Avril 1930-mai 1940



 © coll. CEDIAS-musée social
Avantages et inconvénients d'un leadership

La loi du 30 avril 1930, instituant le premier système d'assurance sociale en France confie aux mutuelles une responsabilité majeure dans le champ de la protection contre les risques sociaux. On ne peut comprendre les décisions prises par la Mutualité au cours de la Seconde Guerre mondiale sans l'analyse de l'impact réel de cette promotion. En premier lieu, l'ascendant mutualiste dans la gestion du régime légal convient d'être nuancé, car il s'avère plus apparent que réel au fil de l'entre-deux-guerres.


Derrière l'image convenue d'un quasi monopole mutualiste se trouve, hier comme aujourd'hui, l'inaltérable pouvoir étatique qui fixe par arrêté ou décret le niveau des cotisations et des prestations. D'où l'alternance au sein de l'institution de postures gestionnaires et protestataires qui la condamne au grand écart permanent. Tel, le propos tenu par Romain Lavielle au 17ème congrès national de la FNMF, en mai 1936, à Toulouse : "les Assurances sociales n'ont pas tué la Mutualité.
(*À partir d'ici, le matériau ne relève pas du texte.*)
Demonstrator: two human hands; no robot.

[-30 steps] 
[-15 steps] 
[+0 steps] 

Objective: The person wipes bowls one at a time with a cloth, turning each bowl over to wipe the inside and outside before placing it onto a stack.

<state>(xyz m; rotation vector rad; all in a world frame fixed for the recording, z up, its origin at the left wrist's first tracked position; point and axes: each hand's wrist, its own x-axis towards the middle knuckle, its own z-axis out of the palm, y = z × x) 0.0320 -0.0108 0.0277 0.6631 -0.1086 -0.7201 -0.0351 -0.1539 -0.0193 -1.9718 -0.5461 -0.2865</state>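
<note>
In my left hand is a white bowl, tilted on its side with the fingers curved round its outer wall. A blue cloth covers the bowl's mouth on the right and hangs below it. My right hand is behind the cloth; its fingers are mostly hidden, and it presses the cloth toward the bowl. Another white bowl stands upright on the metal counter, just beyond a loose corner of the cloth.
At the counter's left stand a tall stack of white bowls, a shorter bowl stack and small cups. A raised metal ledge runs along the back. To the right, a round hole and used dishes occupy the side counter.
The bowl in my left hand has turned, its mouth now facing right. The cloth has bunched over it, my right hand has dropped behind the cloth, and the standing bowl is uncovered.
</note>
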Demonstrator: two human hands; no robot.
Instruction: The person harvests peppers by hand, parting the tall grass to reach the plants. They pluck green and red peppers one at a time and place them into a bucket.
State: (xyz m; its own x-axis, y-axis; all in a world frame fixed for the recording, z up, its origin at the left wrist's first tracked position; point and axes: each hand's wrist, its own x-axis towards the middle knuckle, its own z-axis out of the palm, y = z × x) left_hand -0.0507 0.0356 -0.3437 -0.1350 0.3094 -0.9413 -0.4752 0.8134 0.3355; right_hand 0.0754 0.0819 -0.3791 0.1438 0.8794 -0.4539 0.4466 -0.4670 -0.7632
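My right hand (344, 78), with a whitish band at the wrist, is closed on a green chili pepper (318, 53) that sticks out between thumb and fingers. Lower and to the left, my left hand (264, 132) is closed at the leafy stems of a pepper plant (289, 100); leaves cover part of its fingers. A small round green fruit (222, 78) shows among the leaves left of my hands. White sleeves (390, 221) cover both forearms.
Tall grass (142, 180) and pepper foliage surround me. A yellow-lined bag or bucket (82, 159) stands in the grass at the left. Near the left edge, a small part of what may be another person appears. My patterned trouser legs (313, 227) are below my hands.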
C'est donc qu'elle peut leur survivre."


Objet principal du ressentiment, les caisses départementales sont accusées d'absorber la majorité des assurés sociaux, alors qu'elles n'étaient censées remplir qu'une fonction "résiduelle". Les caisses d'affinité, créées par les mutuelles, ne représentent ainsi que le quart des 800 caisses existantes. Reste que le dévouement et la compétence démontrés par les mutualistes dans la mise en place des assurances sociales s'affirme bénéfique pour l'expansion de l'autorité morale de leur mouvement et de son patrimoine matériel.


Mais, la gestion d'un régime obligatoire par une association volontaire ne va pas sans risquer la confusion des genres. Pour Pierre Laroque : "La mutualité s'était enlisée et bureaucratisée dans les Assurances sociales". L'enlisement gestionnaire consacre certes l'utilité sociale de l'institution, mais il cause le reflux de la dynamique militante. Le personnel dirigeant apparaît alors trop âgé et peu représentatif des assurés sociaux. Malgré ses six millions d'adhérents, c'est un mouvement vulnérable qui entre dans la tourmente de la Seconde Guerre mondiale. Néanmoins, la dernière assemblée fédérale adopte, le 13 avril 1940 avant l'effondrement, un appel aux mutualistes pour qu'ils poursuivent "sans relâche, leur rôle et leur mission".